Hacker News new | ask | show | jobs
by jchw 614 days ago
In all fairness, running modest to large MediaWiki instances isn't easy. There's a lot of things that are not immediately obvious:

- For anything complex/large enough you have to set `$wgMiserMode` otherwise operations will just get way too long and start timing out.

- You have to set `$wgJobRunRate` to 0 or a bunch of requests will just start stalling when they get assigned to calculate an expensive task that takes a lot of memory. Then you need to set up a separate job runner in the background, which can consume a decent amount of memory itself.
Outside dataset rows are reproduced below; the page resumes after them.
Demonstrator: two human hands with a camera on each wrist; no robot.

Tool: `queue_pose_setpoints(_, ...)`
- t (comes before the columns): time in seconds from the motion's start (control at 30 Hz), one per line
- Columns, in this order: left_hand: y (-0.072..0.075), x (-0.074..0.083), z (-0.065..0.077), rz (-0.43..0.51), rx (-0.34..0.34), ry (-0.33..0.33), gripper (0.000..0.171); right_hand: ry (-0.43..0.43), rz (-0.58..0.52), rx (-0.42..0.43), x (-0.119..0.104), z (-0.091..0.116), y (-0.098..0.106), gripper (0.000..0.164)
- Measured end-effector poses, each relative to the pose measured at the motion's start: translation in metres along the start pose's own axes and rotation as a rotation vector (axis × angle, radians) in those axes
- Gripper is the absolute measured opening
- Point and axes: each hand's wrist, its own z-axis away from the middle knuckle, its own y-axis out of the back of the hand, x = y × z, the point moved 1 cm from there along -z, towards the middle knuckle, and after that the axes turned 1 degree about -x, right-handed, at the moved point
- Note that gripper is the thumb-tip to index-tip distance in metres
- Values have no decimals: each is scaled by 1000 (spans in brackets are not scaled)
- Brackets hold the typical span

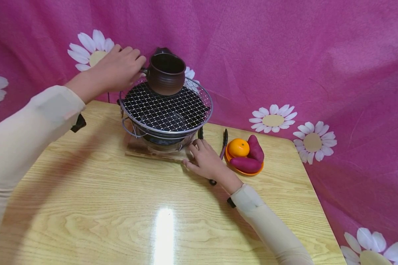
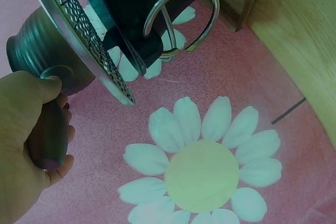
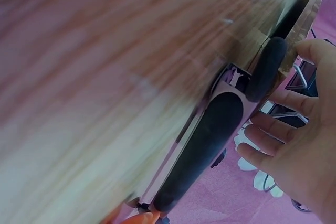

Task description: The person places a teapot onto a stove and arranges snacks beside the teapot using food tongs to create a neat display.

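My left hand (image 1: 121,66) grips the side handle (image 2: 47,135) of a dark brown clay pot (image 1: 167,79). The open-topped pot is over the back of a round wire mesh (image 1: 166,110) on a tabletop charcoal grill (image 1: 159,141); whether its base touches the mesh is hard to tell. Low at the grill's right side is my right hand (image 1: 205,160), fingers spread and slightly bent, its thumb by the edge of the wooden board (image 3: 307,17) under the grill. Beside that hand lie black-handled tongs (image 3: 202,145), partly hidden by it in the head view.
An orange plate (image 1: 260,170) at the right holds an orange fruit (image 1: 238,148) and purple sweet potatoes (image 1: 245,164). Left of the plate lies a slim dark-tipped utensil (image 1: 225,140). A pink flowered cloth (image 1: 252,66) hangs behind the wooden table (image 1: 119,213).
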Motion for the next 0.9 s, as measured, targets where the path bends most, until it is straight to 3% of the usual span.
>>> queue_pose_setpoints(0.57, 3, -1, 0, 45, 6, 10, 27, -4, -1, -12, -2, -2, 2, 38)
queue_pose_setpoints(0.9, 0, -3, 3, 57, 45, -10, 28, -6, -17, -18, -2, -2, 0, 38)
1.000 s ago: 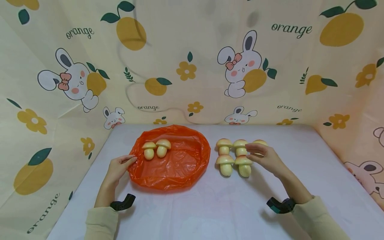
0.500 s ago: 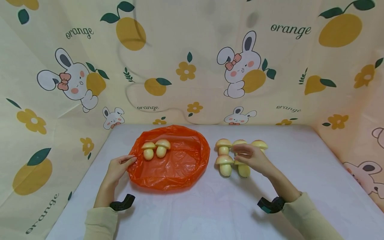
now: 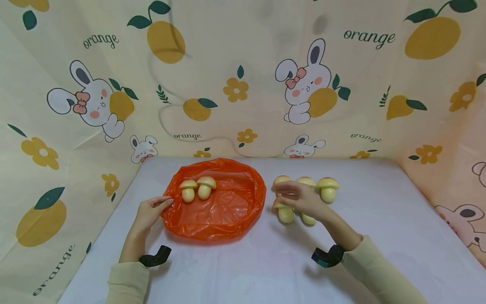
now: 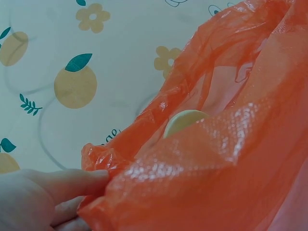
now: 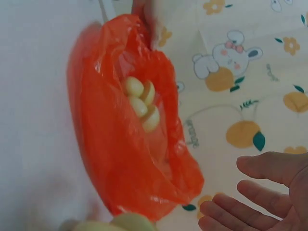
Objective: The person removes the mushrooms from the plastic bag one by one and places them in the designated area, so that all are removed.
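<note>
An orange-red plastic bag (image 3: pixel 231 209) lies with its mouth spread wide. Two toy mushrooms (image 3: pixel 206 188) with pale stems and yellowish caps rest inside it. My left hand (image 3: pixel 148 213) pinches the bag's left rim; in the left wrist view, thumb and fingers (image 4: pixel 94 182) grip the crumpled edge. To the right of the bag, several more mushrooms (image 3: pixel 328 188) lie in two rows. Over them hovers my right hand (image 3: pixel 303 199), partly covering the left ones. Its fingers are spread loosely and hold nothing, as the right wrist view shows.
A white-covered table (image 3: pixel 243 274) bears everything. Behind and beside it hangs a cream cloth (image 3: pixel 235 50) printed with rabbits and oranges. Each wrist wears a black camera band (image 3: pixel 328 256).
My right hand has moved left across the mushrooms, uncovering the rightmost one and covering those nearer the bag. My left hand and the bag stay in place.
</note>
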Available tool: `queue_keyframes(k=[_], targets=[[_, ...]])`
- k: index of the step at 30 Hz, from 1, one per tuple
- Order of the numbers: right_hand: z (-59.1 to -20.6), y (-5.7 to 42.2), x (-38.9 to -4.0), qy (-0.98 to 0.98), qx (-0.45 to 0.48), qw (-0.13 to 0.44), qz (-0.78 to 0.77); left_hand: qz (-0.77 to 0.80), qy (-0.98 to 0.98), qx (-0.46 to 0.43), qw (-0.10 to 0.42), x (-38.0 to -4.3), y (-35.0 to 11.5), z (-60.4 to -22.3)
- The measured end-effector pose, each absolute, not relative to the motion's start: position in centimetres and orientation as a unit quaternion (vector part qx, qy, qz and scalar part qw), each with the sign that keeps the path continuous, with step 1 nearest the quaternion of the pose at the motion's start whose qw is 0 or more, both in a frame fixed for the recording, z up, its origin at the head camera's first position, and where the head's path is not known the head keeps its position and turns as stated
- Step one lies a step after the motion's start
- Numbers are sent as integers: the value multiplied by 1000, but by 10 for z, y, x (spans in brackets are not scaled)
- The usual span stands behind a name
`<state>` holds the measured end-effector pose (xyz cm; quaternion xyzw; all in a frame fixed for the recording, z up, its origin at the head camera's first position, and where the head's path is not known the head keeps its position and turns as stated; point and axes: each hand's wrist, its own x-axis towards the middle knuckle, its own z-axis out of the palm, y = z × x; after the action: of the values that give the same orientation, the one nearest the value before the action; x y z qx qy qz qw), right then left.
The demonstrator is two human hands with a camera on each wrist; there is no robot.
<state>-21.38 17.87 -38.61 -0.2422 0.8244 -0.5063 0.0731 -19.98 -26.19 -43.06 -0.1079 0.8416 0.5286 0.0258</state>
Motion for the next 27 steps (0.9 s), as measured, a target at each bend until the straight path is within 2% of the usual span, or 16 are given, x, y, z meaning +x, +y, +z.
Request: queue_keyframes(k=[9,16,27], targets=[[-384,154,-217,817,-263,79,-506,533,839,-106,26,-200,-262,-430],[-385,133,-219,813,-260,115,-508,534,839,-103,29,-199,-262,-429],[-390,107,-223,821,-281,112,-485,528,842,-109,33,-199,-262,-429]])
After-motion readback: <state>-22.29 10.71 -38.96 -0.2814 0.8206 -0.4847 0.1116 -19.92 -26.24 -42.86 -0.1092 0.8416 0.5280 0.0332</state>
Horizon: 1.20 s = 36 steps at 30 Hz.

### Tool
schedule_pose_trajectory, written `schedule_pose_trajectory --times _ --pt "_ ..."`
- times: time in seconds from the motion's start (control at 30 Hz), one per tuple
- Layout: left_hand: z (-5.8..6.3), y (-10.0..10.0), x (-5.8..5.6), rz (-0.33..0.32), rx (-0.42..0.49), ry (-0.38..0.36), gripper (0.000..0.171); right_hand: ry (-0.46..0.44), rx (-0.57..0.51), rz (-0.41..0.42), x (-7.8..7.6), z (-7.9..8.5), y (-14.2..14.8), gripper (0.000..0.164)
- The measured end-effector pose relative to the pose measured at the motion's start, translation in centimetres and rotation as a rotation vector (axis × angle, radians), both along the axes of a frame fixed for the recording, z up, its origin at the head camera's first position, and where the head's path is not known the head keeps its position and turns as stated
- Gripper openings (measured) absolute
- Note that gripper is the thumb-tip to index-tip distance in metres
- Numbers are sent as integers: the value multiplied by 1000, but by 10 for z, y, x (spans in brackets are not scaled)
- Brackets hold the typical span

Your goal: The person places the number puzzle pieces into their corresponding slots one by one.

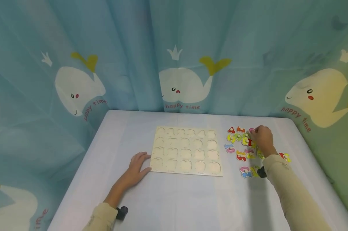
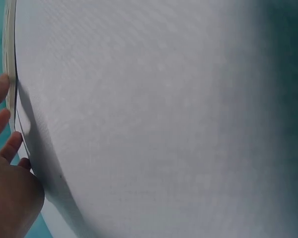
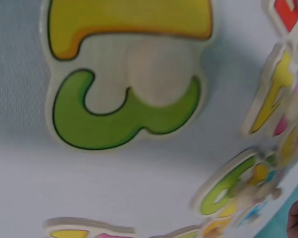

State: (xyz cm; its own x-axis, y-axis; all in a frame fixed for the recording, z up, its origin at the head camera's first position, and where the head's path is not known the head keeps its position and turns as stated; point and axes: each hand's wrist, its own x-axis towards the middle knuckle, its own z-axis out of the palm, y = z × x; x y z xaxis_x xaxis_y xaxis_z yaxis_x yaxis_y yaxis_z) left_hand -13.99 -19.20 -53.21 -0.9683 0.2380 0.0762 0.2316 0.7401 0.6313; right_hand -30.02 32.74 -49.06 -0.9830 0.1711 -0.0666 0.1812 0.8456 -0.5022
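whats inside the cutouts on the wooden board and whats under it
The wooden board has no number pieces in its cutouts; they show only pale, bare surfaces. Whatever lies under the board is covered by it and cannot be seen.

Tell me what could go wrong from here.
The pieces lie crowded, so the right hand, at a pink piece, might nudge its neighbours. The right sleeve reaches in beside others and could brush them. The left hand touches only the board's left edge, so the board might shift if pushed.
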Motion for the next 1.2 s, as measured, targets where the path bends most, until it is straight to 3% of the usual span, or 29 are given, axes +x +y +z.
schedule_pose_trajectory --times 0.2,0.43,0.57,0.7,0.9,1.07,1.2 --pt "2 -2 -3 -30 -41 20 51 52 10 165 -3 4 -35 28" --pt "4 -1 -4 2 -82 28 49 106 -56 321 -6 -10 -97 25" --pt "5 1 -5 -22 -107 56 49 95 -65 392 -3 -13 -134 26" --pt "8 4 -4 -60 -92 68 49 70 -88 418 2 -15 -161 24" --pt "5 7 -1 -87 -71 63 49 106 -111 457 9 -20 -187 20" --pt "4 6 1 -78 -100 0 50 90 -99 503 6 -23 -210 18" --pt "8 6 -1 -67 -100 6 49 124 -76 513 1 -25 -226 17"
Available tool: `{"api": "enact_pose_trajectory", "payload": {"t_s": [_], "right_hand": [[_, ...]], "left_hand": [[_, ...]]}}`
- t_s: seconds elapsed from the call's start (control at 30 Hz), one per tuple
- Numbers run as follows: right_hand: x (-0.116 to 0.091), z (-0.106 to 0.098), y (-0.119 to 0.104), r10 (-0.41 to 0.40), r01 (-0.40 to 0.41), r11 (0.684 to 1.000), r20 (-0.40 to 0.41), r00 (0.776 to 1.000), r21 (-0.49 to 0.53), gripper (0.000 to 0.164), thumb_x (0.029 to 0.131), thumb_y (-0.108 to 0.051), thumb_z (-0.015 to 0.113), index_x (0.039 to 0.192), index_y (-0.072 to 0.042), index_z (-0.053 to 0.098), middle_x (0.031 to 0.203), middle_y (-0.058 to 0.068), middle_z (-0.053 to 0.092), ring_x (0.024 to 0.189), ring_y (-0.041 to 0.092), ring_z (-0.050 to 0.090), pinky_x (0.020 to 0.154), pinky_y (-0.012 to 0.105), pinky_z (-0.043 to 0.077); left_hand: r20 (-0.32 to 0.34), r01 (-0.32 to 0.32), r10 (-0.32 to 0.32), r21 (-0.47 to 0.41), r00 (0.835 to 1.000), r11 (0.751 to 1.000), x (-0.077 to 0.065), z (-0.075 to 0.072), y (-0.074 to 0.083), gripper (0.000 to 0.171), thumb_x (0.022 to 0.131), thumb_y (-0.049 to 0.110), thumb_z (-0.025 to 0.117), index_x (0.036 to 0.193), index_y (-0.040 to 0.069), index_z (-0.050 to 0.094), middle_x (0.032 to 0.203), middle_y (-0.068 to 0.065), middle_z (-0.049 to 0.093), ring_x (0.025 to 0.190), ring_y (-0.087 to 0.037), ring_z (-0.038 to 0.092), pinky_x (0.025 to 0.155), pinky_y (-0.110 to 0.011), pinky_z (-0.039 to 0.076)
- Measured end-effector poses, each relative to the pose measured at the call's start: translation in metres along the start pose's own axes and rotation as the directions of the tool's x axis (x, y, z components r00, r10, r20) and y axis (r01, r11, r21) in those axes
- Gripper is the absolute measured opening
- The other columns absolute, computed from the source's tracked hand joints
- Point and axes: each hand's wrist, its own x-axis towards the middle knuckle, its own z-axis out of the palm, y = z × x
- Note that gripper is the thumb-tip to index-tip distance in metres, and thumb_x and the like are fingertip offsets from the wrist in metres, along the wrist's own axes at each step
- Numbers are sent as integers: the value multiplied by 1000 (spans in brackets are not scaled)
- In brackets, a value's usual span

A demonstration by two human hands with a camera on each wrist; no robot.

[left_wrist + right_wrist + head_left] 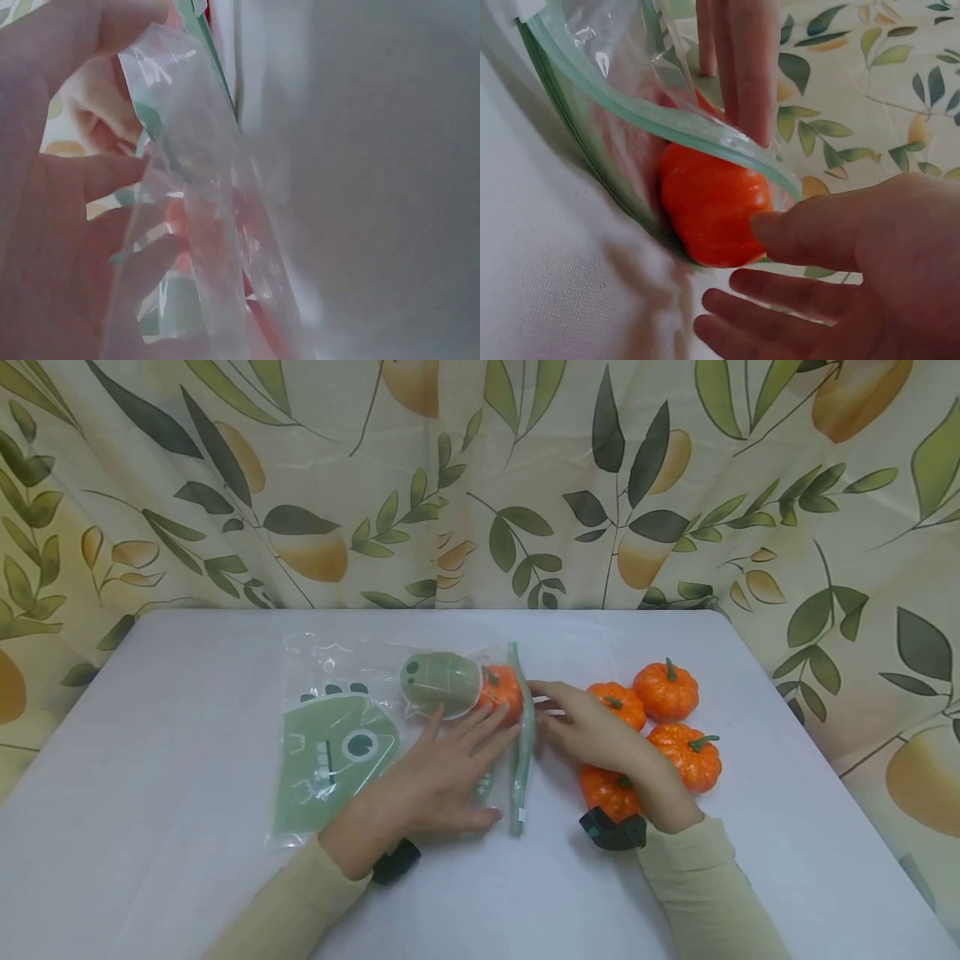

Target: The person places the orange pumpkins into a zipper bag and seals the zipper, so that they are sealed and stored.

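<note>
A clear zip bag [300,652] with a green cartoon face print lies on the table, its green zip edge [522,777] to the right. Just inside its mouth is a small orange pumpkin [712,206], beside the printed green oval. My left hand [450,764] rests over the bag with fingers spread, the fingertips by the pumpkin. In the left wrist view, clear film [202,225] crosses in front of those fingers. My right hand [588,722] is at the bag's mouth, fingers extended. Its thumb reaches the pumpkin's side in the right wrist view; whether it presses cannot be told.
Several more orange pumpkins stand right of the bag, partly behind my right hand and wrist: one at the back [666,693], one on the right [686,758], one near the black wrist camera [611,831]. A leaf-patterned curtain [480,485] hangs behind the white table [150,777].
</note>
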Motion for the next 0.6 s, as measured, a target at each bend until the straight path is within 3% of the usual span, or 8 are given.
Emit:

There is nowadays a Redis-based job queue, but there doesn't seem to be a whole lot of documentation.

- Speaking of Redis, it seems like setting up Redis/Memcached is a pretty good idea too, for caching purposes; this especially helps for really complicated pages.

Even to this day running a Wiki with an ambient RPS is kind of hard. I actually like MediaWiki because it's very practical and extensible, but on the other hand I know in my heart that it is a messy piece of software that certainly could make better use of the machine it's running on.

The cost of running a wiki has gone down over time in my experience though, especially if you are running things as slim as possible. A modest Digital Ocean machine can handle a fair bit of traffic, and if you wanted to scale up you'd get quite a boost by going to one of the lower end dedicated boxes like one of the OVHcloud Rise SKUs.

If anyone is trying to do this I have a Digital Ocean pro-tip. Don't use the Premium Intel boxes. The Premium AMD boxes are significantly faster for the money.

One trap I also fell into was I thought it might be a good idea to throw this on a hyperscaler, you know, Google Cloud or something. While it does simplify operations, that'll definitely get you right into the "thousands of dollars per month" territory without even having that much traffic...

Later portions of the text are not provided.